By Beth Lawrence
A request from the Jackson County Public Schools superintendent to release funds took a turn and essentially wound up in the toilet, leading Superintendent Dana Ayers to say on Monday, “We do not have any litter boxes on the premises of any Jackson County Public school nor do I ever plan to have such.”
At the Board of Commissioners’ Jan. 10 work session, Ayers and County Manager Don Adams updated sitting commissioners as to how the previous board allocated funds for schools during fiscal year 2022-23 budget talks.
Adams, at the time, proposed to give schools $8,600,097, a $168,629 increase over the previous year’s funding to include $7,168,303 for current operations, $141,928 for payment in lieu of taxes, $847,067 for teacher supplements and $442,799 for counselors.
Adams was reluctant to increase the amount further because in recent years state schools had been given extra money through American Rescue Plan Act funding, and details about the state budget were not forthcoming when the county formed its budget. He suggested setting aside $445,300 in contingency should the schools need it or until JCPS learned how much state funding they would receive. Adams arrived at those numbers based on the general increase in the Consumer Price Index.
“We just didn’t have a lot of information at the time when the recommendations were being presented to the Board of Commissioners about how much should be allocated to the schools,” Adams said.
Commissioners at that time approved the funds, and on Jan. 10, Ayers requested the funding be released to the school system.
Ayers told the board that the school system had set aside $500,000 of its own budget in fund balance at the end of the 2021-22 school year.
“But knowing that we were going to need to pull it back out to make sure that we could meet our budget for the year,” she said.
She told commissioners that schools did not need as much money as originally thought, a $661,000 projected shortfall, because a staffing shortage had helped offset costs. Not paying those salaries gave schools a bit more money to work with.
When Ayers’ presentation ended, commissioners asked several questions about how funds were allocated to schools and how much money schools had socked away for a rainy day.
Chairman Mark Letson asked if funds for operations covered the salaries of bus drivers, teachers’ assistants and custodial staff, the positions that are short staffed.
Ayers replied that it did as well as covering areas like electric bills.
Commissioner Mark Jones asked what percentage of the school system budget was required to be held in fund balance.
Ayers said JCPS typically sets aside two to three percent.
JCPS fund balance was “healthy but not overly abundant,” she said.
Use funds for litter boxes?
Newly seated Commissioner Todd Bryson said he had no problem with the fund balance and supported funding for staff and teachers because they deserved it.

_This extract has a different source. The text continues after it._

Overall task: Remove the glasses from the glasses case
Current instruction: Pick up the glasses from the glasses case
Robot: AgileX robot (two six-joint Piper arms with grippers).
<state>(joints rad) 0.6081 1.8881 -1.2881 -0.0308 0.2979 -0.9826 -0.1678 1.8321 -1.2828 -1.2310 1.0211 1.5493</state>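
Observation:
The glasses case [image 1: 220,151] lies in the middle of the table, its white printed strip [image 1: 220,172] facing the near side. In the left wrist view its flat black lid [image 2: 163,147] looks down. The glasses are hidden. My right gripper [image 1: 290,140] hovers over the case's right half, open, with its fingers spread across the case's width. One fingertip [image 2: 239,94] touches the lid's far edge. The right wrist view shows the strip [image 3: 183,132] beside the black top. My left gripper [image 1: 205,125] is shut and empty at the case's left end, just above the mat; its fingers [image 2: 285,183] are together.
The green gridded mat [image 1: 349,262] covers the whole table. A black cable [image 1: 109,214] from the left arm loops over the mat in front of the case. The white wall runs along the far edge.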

He questioned how operations funds could be used.
“When you say operations, is that for like the expenses of the schools being run?” he asked. “Can that be used for anything like say for upgrades?”
“Operations is for power, utilities, all of those types of things,” Ayers replied.
“So, when it comes to like upgrades to the schools, I guess what I’m getting at here, previously I think the Transylvania County Board of Commissioners approved for litter boxes to be put into their schools,” Bryson said. “I don’t want that. I don’t want to vote on that.”
“Nor do I,” Ayers said.
“You won’t do that?” Bryson asked.
“No,” Ayers replied with a chuckle.
Sylva Herald Editor Dave Russell has pressed Ayers to address the litter box rumors many times over recent months. She refused to entertain the discussion at all until Monday.
Transylvania County Schools Superintendent Jeff McDaris refuted what Bryson asserted.
“We do not have litter boxes in our restrooms,” McDaris said. “We have never asked for funding for kitty litter. I don’t know where the commissioner, he or she, may be getting that information.
“That sounds like a rumor that we heard back in the fall that was going around the state, including here, that seemed to have originated on Facebook,” he said.
Rumors of school districts across the country installing litter boxes for students identifying as animals have circulated social media since at least 2021. The allegations picked up steam when Republican candidates from local to national levels began espousing the unfounded claims.
Some have since walked back statements when their assertions were debunked by the school district they named.
Only one school district in the U.S. confirmed that it provides a bucket of litter to classrooms. Since 2017, Jefferson County, Colorado schools, which includes Columbine High School, have given emergency lockdown supplies to classrooms, including first aid items and a litter bucket for bathroom needs should schools go into extended lockdown, according to Time Magazine.
Commissioners voted to release the funds to JCPS at their Jan. 17 regular meeting.